→ **EXERCISE INSTRUCTIONS**:
Tell how many lines of the data below have the string "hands" in them. Say nothing more.
[EXTRACTED DATA]
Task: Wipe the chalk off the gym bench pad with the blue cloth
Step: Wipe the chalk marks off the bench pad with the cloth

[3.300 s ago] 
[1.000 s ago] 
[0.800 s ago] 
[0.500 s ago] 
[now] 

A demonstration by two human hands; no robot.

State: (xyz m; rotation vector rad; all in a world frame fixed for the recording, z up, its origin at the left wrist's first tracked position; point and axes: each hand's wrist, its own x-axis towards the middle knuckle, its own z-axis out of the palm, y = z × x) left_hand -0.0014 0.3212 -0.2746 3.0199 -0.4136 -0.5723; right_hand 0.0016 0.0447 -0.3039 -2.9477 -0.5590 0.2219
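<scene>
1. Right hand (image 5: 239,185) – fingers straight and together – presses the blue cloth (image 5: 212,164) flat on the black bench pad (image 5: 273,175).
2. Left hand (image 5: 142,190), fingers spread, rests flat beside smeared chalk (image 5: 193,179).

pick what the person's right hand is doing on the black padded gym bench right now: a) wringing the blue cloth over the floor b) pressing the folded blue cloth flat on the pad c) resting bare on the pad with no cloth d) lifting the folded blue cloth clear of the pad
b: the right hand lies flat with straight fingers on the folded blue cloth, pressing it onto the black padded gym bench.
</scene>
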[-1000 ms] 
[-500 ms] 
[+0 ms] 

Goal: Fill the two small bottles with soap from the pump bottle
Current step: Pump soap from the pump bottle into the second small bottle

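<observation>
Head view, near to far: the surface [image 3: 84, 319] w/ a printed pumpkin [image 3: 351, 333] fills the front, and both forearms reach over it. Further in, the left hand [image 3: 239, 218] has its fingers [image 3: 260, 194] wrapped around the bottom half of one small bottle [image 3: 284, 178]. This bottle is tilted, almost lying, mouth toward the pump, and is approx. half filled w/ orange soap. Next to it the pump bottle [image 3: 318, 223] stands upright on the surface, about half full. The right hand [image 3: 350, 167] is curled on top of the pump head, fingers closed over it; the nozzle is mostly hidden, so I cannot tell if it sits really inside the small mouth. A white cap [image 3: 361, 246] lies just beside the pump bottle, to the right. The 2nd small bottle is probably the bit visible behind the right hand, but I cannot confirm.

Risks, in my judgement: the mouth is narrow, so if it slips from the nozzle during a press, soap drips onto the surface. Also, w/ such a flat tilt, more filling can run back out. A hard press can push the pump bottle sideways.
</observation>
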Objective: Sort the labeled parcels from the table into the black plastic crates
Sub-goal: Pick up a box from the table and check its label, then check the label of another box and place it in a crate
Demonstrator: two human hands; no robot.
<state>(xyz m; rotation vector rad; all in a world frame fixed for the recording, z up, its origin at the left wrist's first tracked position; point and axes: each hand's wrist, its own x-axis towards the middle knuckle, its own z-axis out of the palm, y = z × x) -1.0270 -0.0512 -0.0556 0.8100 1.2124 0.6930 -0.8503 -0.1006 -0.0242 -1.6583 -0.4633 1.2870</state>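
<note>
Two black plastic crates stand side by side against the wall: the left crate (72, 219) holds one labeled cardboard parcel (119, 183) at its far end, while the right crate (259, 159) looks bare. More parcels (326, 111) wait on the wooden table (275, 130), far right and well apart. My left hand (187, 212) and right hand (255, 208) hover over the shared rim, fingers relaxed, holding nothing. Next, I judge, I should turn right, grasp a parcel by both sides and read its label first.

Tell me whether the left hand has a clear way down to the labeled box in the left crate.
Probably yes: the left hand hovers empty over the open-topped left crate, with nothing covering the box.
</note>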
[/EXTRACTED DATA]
→ **ANSWER TO THIS TASK**:
2